In [None]:
# from google.colab import drive
# drive.mount('/content/drive')

In [None]:
#from pathlib import Path
#Path("../input/jane-street-market-prediction/js-model-v1").mkdir(parents=True, exist_ok=True)

In [None]:
import os
os.getcwd()

# Load In Data
* [Did Jane Street modify their trading model around day 85?](https://www.kaggle.com/c/jane-street-market-prediction/discussion/201930)

In [None]:
import pandas as pd

train = pd.read_csv('../input/jane-street-market-prediction/train.csv')
print('Load in data successful!')

In [None]:
import numpy as np

SEED = 8
np.random.seed(SEED)

TRAINING_PGTS = False
MANUAL_VALIDATING = False
TRAINING = False

print(f'TRAINING_PGTS = {TRAINING_PGTS} \n\
MANUAL_VALIDATING = {MANUAL_VALIDATING} \n\
TRAINING = {TRAINING}')

In [None]:
LOAD_PGTS = False
LOAD_MANUAL_VALIDATING = True
LOAD_TRAINING = False

print(f'LOAD_PGTS = {TRAINING_PGTS} \n\
LOAD_MANUAL_VALIDATING = {MANUAL_VALIDATING} \n\
LOAD_TRAINING = {TRAINING}')

# Preprocessing

In [None]:
train = train.query('date > 85').reset_index(drop = True)
train = train[train['weight'] != 0]

#train['action'] = ((train['resp'].values) > 0).astype(int)

In [None]:
features = [c for c in train.columns if 'feature' in c]

In [None]:
is_null = train[features].isnull().mean() * 100 
print(is_null[is_null>10])
# pct of missing of all features are acceptable

In [None]:
# calculate mean before filling all missings
f_mean = np.nanmean(train[features[1:]].values, axis=0)
features_mean = train.loc[:, features].mean()

In [None]:
# filling missing features using mean
train.fillna(train.mean(), inplace=True)

In [None]:
Q1 = train[features].quantile(0.05)
Q3 = train[features].quantile(0.95)
IQR = Q3 - Q1

In [None]:
train = train[~((train[features] < Q1 - 1 * IQR) |(train[features] > (Q3 + 1 * IQR))).any(axis=1)]

In [None]:
#resp_cols = ['resp_3', 'resp_4', 'resp']
resp_cols = ['resp_1', 'resp_2', 'resp_3', 'resp_4', 'resp']
#resp_cols = ['resp']

X_train = train[features]
y_train = np.stack([(train[c] > 0).astype('int') for c in resp_cols]).T
print(X_train.shape, y_train.shape)

In [None]:
if MANUAL_VALIDATING or TRAINING:
    # train: 80%, validate: 20% ( (499-85) * 0.8 + 85 = 416 )
    X_train_v = train[train['date'] <= 416]
    y_train_v = np.stack([(X_train_v[c] > 0).astype('int') for c in resp_cols]).T
    X_train_v = X_train_v.loc[:, features].values

    X_test_v = train[train['date'] > 416]
    y_test_v = np.stack([(X_test_v[c] > 0).astype('int') for c in resp_cols]).T
    X_test_v = X_test_v.loc[:, features].values

    print(X_test_v.shape, y_test_v.shape)

# del train
print('Done data preprocessing!')

# Create Model

In [None]:
import tensorflow as tf
from tensorflow.keras.layers import Input, BatchNormalization, Dropout, Dense, Activation
# !pip install tensorflow_addons
import tensorflow_addons as tfa


def create_mlp(num_columns, num_labels, hidden_units,
               dropout_rates, label_smoothing, learning_rate):
  
    inp = Input(shape=(num_columns,))
    x = BatchNormalization()(inp)
    x = Dropout(dropout_rates[0])(x)

    for i in range(len(hidden_units)):
        x = Dense(hidden_units[i])(x)
        x = BatchNormalization()(x)
        x = Activation(tf.keras.activations.swish)(x)
        x = Dropout(dropout_rates[i+1])(x)

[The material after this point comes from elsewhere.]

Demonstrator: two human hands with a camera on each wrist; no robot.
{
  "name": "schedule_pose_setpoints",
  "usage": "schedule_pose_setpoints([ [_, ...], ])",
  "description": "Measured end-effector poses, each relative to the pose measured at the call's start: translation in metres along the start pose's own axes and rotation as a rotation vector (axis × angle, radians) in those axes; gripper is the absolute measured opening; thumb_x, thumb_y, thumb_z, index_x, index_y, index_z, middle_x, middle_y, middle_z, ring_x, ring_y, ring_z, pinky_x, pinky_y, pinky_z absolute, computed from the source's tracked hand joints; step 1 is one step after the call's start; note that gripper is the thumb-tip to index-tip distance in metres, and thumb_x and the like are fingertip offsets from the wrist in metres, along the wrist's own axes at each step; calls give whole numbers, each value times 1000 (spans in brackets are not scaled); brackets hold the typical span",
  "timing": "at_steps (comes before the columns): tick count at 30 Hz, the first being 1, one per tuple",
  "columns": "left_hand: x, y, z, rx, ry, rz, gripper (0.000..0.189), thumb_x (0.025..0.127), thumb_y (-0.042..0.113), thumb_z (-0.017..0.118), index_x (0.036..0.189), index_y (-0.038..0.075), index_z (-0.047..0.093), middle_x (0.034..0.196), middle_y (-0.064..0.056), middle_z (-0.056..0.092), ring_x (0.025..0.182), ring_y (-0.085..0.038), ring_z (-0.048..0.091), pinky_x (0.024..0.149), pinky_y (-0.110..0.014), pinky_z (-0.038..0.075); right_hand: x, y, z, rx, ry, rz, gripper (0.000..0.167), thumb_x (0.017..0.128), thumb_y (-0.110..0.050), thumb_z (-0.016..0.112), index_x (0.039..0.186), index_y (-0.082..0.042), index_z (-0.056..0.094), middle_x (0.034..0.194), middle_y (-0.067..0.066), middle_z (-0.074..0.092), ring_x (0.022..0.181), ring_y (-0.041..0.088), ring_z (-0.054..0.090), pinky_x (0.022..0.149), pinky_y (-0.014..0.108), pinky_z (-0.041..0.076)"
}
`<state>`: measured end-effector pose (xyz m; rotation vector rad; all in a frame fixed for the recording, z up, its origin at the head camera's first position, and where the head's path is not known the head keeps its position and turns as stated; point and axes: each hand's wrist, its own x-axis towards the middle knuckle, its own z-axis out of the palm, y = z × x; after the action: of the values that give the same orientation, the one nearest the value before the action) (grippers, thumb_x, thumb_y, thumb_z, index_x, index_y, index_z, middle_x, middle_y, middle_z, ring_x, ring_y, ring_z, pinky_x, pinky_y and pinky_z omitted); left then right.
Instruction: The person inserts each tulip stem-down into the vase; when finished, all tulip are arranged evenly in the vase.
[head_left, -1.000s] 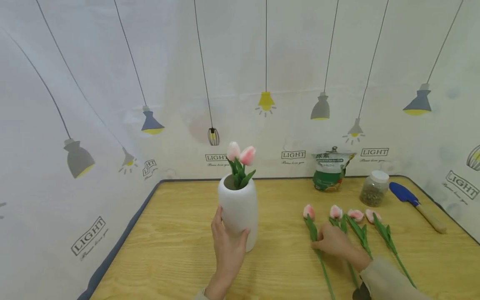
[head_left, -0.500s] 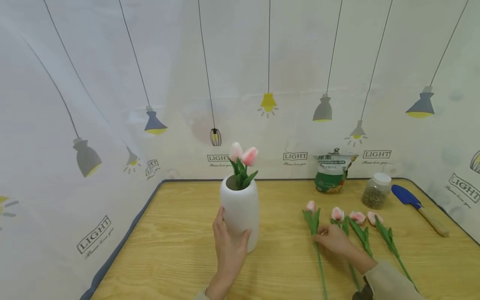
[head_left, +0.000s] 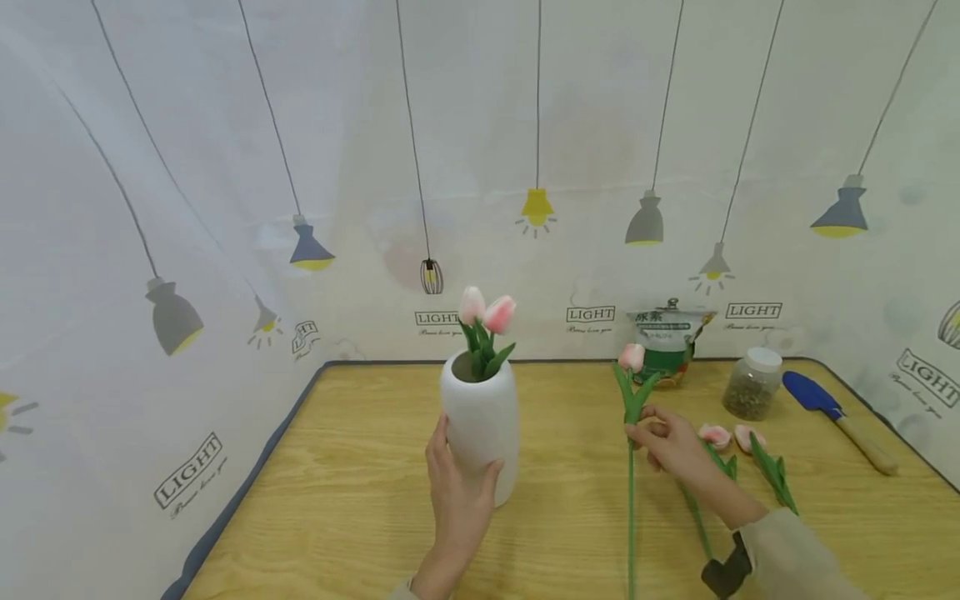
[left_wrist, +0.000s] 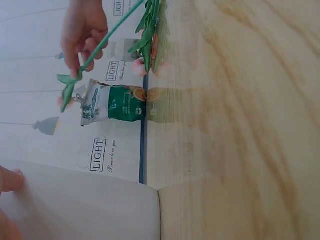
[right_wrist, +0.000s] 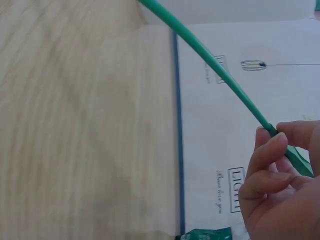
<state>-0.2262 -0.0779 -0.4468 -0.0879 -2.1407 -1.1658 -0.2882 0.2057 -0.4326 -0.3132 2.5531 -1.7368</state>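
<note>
My left hand point(head_left: 459, 492) grips the lower part of a tall white vase point(head_left: 480, 417), with fingers on its left and thumb across its front. Two pink tulips point(head_left: 487, 312) with green leaves stand in the vase mouth. To the right, my right hand point(head_left: 678, 450) pinches a single pink tulip point(head_left: 632, 358) at the base of its leaves, blossom up and long stem hanging down. In the right wrist view thumb and fingertips close round the green stem point(right_wrist: 220, 70). The left wrist view shows that tulip raised above the tabletop, with the vase wall point(left_wrist: 90, 205) close by.
Several other tulips point(head_left: 715, 437) lie under and beside my right forearm. Behind them are a clipped green-and-white bag point(head_left: 663, 358), a white-lidded jar point(head_left: 752, 383) and a blue trowel point(head_left: 836, 417). A lamp-printed sheet point(head_left: 585, 250) borders the wooden table point(head_left: 337, 483).
My right hand has lifted the leftmost tulip off the table, and its blossom now overlaps the bag in the head view. The left hand and vase hold their place.
</note>
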Motion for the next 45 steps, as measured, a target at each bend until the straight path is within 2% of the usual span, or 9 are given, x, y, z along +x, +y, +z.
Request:
schedule_pose_setpoints([
  [2,0,-2,-1,5,6,5,94,69,15,75,140,18,14,132,-15,33,120,-37,39,87,-57,42,2,-7,-1,51,-7,9,36,88,-30,53,106,-2,39,62,-8,57,40,6,38,38,25,35],
  [6,0,-4,-3,7,12,19,94,69,16,75,140,18,14,132,-15,33,120,-37,39,88,-57,42,5,-23,-4,137,-22,7,32,88,-32,52,104,-8,37,64,-10,57,40,5,34,37,25,29],
  [14,1,-5,-1,-21,3,-1,92,69,16,74,140,19,15,132,-15,33,120,-37,39,89,-57,41,11,-57,-19,187,-11,-135,19,90,-25,50,102,-12,43,61,-13,57,36,7,34,31,32,23],
  [19,1,-4,-1,3,3,12,92,69,17,74,140,18,15,132,-15,33,119,-37,39,88,-57,41,14,-86,-26,196,-2,-171,17,90,-24,51,101,-14,42,56,-11,55,39,10,40,35,33,24],
  [22,2,-4,-2,6,3,18,92,69,17,74,140,18,15,132,-15,33,119,-37,39,87,-57,42,15,-108,-27,242,-11,-191,19,90,-25,51,103,-15,42,58,-9,56,40,11,42,36,32,26],
  [29,1,-4,-2,-24,14,35,91,69,16,74,139,16,17,130,-17,34,118,-38,40,87,-57,42,18,-164,-18,359,2,-326,21,89,-21,52,106,-14,43,74,-6,63,44,12,51,36,28,33],
  [36,1,-4,-1,-27,20,42,90,68,18,74,139,15,19,129,-17,35,117,-38,41,88,-56,42,22,-211,-15,481,48,-512,26,88,-14,53,111,-11,41,75,-1,66,44,14,54,36,22,38],
  [41,2,-4,-1,-21,9,39,91,69,18,74,139,15,17,130,-17,34,119,-37,40,88,-56,42,27,-228,-14,500,102,-585,26,87,-13,53,110,-10,41,76,0,65,44,14,52,37,21,38],
  [45,2,-3,-1,-28,0,22,91,69,17,74,139,16,17,131,-16,34,119,-37,39,89,-56,41,30,-230,-12,452,120,-584,27,86,-12,55,110,-13,43,75,-1,65,42,13,50,36,22,34],
])
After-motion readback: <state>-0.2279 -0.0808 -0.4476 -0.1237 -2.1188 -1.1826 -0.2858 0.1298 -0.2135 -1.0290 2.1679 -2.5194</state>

    x = Dense(num_labels)(x)
    out = Activation('sigmoid')(x)

    model = tf.keras.models.Model(inputs=inp, outputs=out)
    model.compile(
      optimizer = tfa.optimizers.RectifiedAdam(learning_rate=learning_rate),
      loss = tf.keras.losses.BinaryCrossentropy(label_smoothing=label_smoothing),
      metrics = tf.keras.metrics.AUC(name='AUC')
    )

    return model

# Parameters Setting And Model Visualization

In [None]:
from keras.utils import plot_model

#tf.keras.backend.clear_session()
epochs = [50, 40] # PGTSCV folds all stopped bf. 40
#batch_size = [4096, 8192]
batch_size = 2048
hidden_units = [160, 240, 320, 320,240]
dropout_rates = [0.2, 0.2, 0.2, 0.2,0.2,0.2]
label_smoothing = 1e-2
learning_rate = 5e-3

display(plot_model(create_mlp(
    len(features), 5, hidden_units, 
    dropout_rates, label_smoothing, learning_rate
)))

# Manually Validate / Model Load In

* [tf.keras.callbacks.EarlyStopping](https://www.tensorflow.org/api_docs/python/tf/keras/callbacks/EarlyStopping)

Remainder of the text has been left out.